# This really is wild....warning BIG



## Namor (Dec 5, 2003)

But I need help on the id.


----------



## CICHLUDED (Aug 4, 2006)

Looks like a Lake victorian cichlid to me...


----------



## Namor (Dec 5, 2003)

Sorry, I should have been more specific. These fish were collected at Entebbe Uganda out of Lake Victoria in April of this year. I just don't know what they are. They were around one inch when I got them. You can read the article by Lawrence Kent about how they came to be in St.Louis in the August 08 Buntbarsche Bulletin published by the American Cichlid Association.





Thanks,

Cory


----------



## Number6 (Mar 13, 2003)

I've no idea but sign me up for a shipment of fry... :thumb:


----------



## becadavies (Apr 2, 2007)

*Astatotilapia calliptera* -maybe!!









Male









Female


----------



## ibr3ak (Jan 4, 2008)

They look like rock kribs (paralabidochromis sp. rock kribensis), here are a few pics from google:


----------



## StructureGuy (Jul 27, 2002)

becadavies said:


> *Astatotilapia calliptera* -maybe!!


A. calliptera are from lake Malawi and some of the rivers around Lake Malawi.



ibr3ak said:


> They look like rock kribs (paralabidochromis sp. rock kribensis)

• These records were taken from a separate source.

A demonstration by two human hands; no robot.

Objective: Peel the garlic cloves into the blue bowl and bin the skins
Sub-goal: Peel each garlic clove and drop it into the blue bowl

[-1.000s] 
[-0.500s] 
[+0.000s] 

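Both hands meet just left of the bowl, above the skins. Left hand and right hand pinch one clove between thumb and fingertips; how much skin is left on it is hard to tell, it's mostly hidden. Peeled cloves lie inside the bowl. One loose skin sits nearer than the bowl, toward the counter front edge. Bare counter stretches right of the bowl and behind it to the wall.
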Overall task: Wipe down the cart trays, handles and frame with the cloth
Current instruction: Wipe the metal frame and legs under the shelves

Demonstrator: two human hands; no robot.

With red around the pectoral fins, that's a good guess.

Kevin


----------



## noki (Jun 13, 2003)

Sounds like nice fish

The problem might be that these fish are not that well known scientifically. They could be different races of known fish, or just unknown fish. Since you know about their collection, and they did not know a scientific name, I'm not sure that you can do any better, but I'm sure you would want to know what they are called if you save fry.


----------



## Guest (Sep 25, 2008)

StructureGuy said:


> becadavies said:
> 
> 
> > *Astatotilapia calliptera* -maybe!!
> ...


Aren't A. calliptera in Lake Victoria too? This article says they are found on the southern area of Lake Victoria: http://www.cichlid-forum.com/articles/a ... iptera.php

If they are truly only found in Lake Malawi then someone should fix that part of that article...

I don't think they are rock kribs... Look at the horizontal barring, they are different.

Rock krib pic that was posted:









Topic Poster's fish:

















A. calliptera female pics that were posted:









~Ed


----------



## Fogelhund (Dec 3, 2002)

Marduk said:


> Aren't A. calliptera in Lake Victoria too? This article says they are found on the southern area of Lake Victoria: http://www.cichlid-forum.com/articles/a ... iptera.php


The article is correct, but Entebbe, Uganda is in the Northern side of Lake Victoria.


----------



## etcbrown (Nov 10, 2007)

I have some A. calliptera and although the OP's fish look slightly different than mine it could be a geographic variant. Although A. calliptera has never been previously collected in that area here is why I think it couldbe:

With A. calliptera being a non specialized cichlid ( regarding feeding habits) it is very adaptable to different habitats and would be a very good candidate to migrate from one locale to another. Which is exactly why it is found in several lakes and rivers in that region.


----------



## Namor (Dec 5, 2003)

Thanks for the replies! Keep em' coming...


----------



## Guest (Sep 27, 2008)

Well either way yours are pretty cool...

The easiest way to tell if they truly are different species or not is to raise their fry out and see if all the fry are the same.

~Ed


----------



## StructureGuy (Jul 27, 2002)

Fogelhund said:


> The article is correct, but Entebbe, Uganda is in the Northern side of Lake Victoria.


I've heard people in forums such as ours refer to calliptera from Lake Victoria yet I've never found any evidence in any literature that confirmed this. In fact Ad Konings wrote a 5 page article in the October 2007 edition of Cichlid News discussing the locations where calliptera are found and never once mentioned Lake Victoria. They are not mentioned in Ole Seehausens book either.

If anyone has any published literature that confirms their presence in Lake Victoria, I'd love to see it. Since they are basically riverines that also thrive in lakes it is not that hard to believe they are in many places including Lake Victoria. I'm more than a little interested because I also have a colony of breeding calliptera myself at the moment.

http://african-cichlid.com/Calliptera.htm

Kevin


----------



## Matts_Cichlids (Jul 29, 2007)

Namor said:


> But I need help on the id.


Looks similar to one of mine but I just cant think of its name right now


















Sorry about the size of the pics but I gotta learn how to resize lol


----------



## Namor (Dec 5, 2003)

So is rock krib the consensus?

:fish:


----------